Recurrent anterior shoulder dislocation often leads to the presence of a hillsachs lesion. Clinical and image outcomes of the hillsachs injury. The hill sachs lesion is an osseous defect of the humeral head that is typically associated with anterior. Bankart and hillsachs lesions are often associated with anterior shoulder dislocation. The critical size of a hillsachs lesion that causes instability is thought to be a volume 250 mm3 1618.

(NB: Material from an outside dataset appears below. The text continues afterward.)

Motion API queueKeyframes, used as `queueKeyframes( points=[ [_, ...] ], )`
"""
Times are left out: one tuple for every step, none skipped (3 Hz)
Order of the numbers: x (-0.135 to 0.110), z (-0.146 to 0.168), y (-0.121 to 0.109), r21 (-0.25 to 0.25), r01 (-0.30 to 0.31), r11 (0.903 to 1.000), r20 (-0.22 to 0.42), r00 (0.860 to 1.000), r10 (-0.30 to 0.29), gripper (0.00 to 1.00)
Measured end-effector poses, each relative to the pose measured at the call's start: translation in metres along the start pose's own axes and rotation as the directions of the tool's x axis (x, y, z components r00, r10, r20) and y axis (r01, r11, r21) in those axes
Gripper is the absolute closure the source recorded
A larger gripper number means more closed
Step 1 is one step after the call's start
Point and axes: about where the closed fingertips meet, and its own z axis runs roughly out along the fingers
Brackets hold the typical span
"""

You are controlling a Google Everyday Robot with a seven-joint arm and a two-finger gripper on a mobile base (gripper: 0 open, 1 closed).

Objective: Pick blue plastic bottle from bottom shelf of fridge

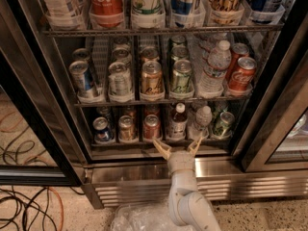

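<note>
The fridge (43, 114) stands open with wire racks of drinks. On the bottom shelf (159, 141) the blue plastic bottle (178, 122) stands upright, with a white cap, dark contents and a pale label. A red can (151, 127) is to its left and a clear ribbed water bottle (201, 123) to its right. My gripper (177, 146) is open just in front of and below the bottle, at the shelf's front edge, its two pale fingers spread wide. It holds nothing.
Cans (102, 129) fill the left lanes of the bottom shelf; a green can (223, 123) is at the right. The middle rack (159, 101) hangs low above. The steel base grille (240, 182) is below, cables (24, 211) on the floor at left, crumpled plastic (139, 218) by my arm.
</note>
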Motion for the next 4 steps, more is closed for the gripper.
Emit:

A glenohumeral joint that has remained dislocated for several days is called a chronic dislocation. Jun 14, 2011 the arthroscopic method offers a less invasive technique of bankart repair for traumatic anterior shoulder instability. The purpose of the study was to evaluate the longterm outcomes following arthroscopic bankart repair. With increased followup length, a slight tendency to higher redislocation rates was observed in presence of a hill sachs lesion. There was no statistically significant difference between any of the dimensions or overall area of the hill sachs lesion when comparing the group with an engaging hill sachs lesion and the group with a nonengaging lesion surface area, 3. It may result either from a traumatic glenohumeral dislocation or a direct trauma to the adducted arm. Results of arthroscopic bankart repair with hillsachs. Longterm outcomes following isolated arthroscopic bankart. Statistical analysis the software jmp sas institute inc. Arthroscopic stabilization with hillsachs remplissage and. The hillsachs hs lesion is very common and can be observed in almost 100% of patients with recurrent anterior shoulder dislocation. Treatment of chronic anterior shoulder dislocation by open. The hillsachs lesion, may be limited to the articular cartilage or may extend to the subchondral bone.

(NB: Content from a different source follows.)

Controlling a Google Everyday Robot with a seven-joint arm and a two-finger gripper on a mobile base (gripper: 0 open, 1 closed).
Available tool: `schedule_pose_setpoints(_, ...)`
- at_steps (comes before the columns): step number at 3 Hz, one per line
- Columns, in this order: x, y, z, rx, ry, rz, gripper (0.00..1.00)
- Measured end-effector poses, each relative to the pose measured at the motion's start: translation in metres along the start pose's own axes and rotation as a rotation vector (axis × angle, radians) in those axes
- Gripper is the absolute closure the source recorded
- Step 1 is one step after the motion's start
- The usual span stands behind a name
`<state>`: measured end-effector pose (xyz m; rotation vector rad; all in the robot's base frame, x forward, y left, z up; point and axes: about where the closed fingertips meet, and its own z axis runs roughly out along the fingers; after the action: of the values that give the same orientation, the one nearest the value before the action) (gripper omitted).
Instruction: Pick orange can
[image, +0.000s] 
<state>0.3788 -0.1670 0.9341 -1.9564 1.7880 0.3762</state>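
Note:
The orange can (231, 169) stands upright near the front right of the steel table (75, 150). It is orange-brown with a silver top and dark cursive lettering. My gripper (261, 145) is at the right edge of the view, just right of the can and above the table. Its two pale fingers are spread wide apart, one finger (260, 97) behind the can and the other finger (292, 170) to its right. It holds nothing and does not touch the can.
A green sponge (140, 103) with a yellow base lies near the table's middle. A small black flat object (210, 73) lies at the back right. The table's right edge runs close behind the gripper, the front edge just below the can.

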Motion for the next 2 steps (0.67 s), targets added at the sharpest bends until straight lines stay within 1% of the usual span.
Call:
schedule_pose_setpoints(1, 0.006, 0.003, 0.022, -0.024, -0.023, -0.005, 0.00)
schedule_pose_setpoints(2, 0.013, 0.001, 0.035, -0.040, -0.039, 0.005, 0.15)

Despite some restriction of external rotation, remplissage leads to better clinical scores and no recurrence, providing a valid means of augmentation for bankart repair. The hillsachs lesion is an osseous defect of the humeral head that is typically associated with anterior. Clinical and radiographic evaluation was performed at 1. Preoperative radiographic imaging, consisting of anteroposterior, scapular y, and axillary views, was obtained to evaluate the glenoid shape of the glenoid and the presence of any bony i. When this happens, a pocket at the front of the glenoid forms that allows the humeral head to dislocate into it. May 11, 2017 the aim of this study was to evaluate midterm outcomes of bankart repair with hill sachs remplissage bhsr and to highlight prognostic factors of failure.